Write out the lines starting at the one that holds "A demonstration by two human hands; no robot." and ending with the final line of the data, exactly and with no others.

── Data section

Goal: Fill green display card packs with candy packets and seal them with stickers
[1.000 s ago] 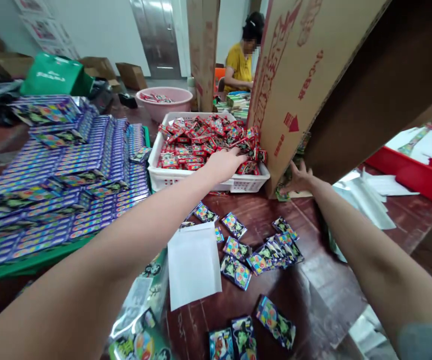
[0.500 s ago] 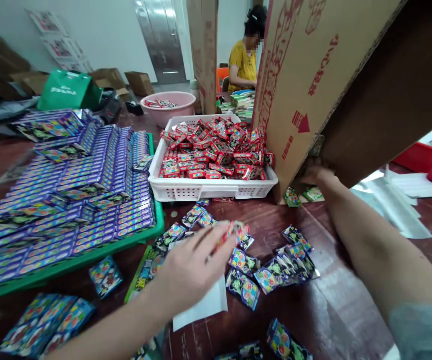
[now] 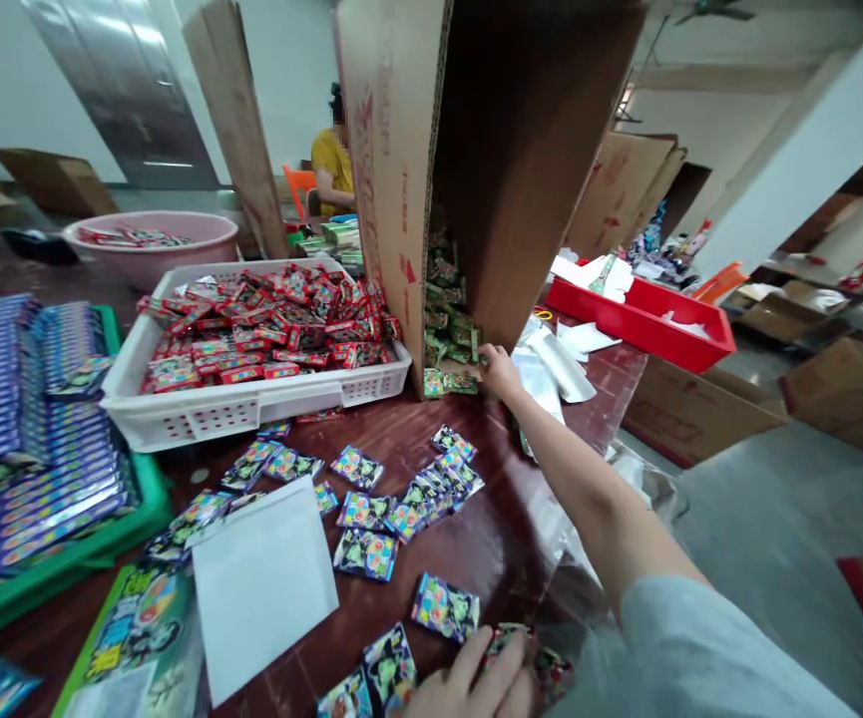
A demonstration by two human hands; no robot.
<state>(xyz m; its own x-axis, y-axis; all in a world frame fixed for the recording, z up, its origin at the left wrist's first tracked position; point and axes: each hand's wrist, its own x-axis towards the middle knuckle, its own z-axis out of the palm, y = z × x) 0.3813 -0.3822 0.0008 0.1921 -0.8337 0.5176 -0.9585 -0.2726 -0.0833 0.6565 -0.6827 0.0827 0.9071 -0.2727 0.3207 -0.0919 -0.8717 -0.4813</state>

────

Response to the task -
A demonstration by two human hands; no robot.
<state>(xyz m; its own x-axis, y-axis; all in a world frame fixed for the recording, z up, its origin at the left wrist's first tracked position; point and axes: each hand's wrist, its own x-axis towards the middle knuckle, its own z-axis out of the palm, y = z × x) 0.3813 -0.3822 0.0008 0.1921 -0.8337 0.5176 -0.9585 -0.2726 -0.0833 0.6565 -0.6827 0.0827 0.9071 -0.2727 0.3207 -0.0919 -0.8717 -0.4813</state>

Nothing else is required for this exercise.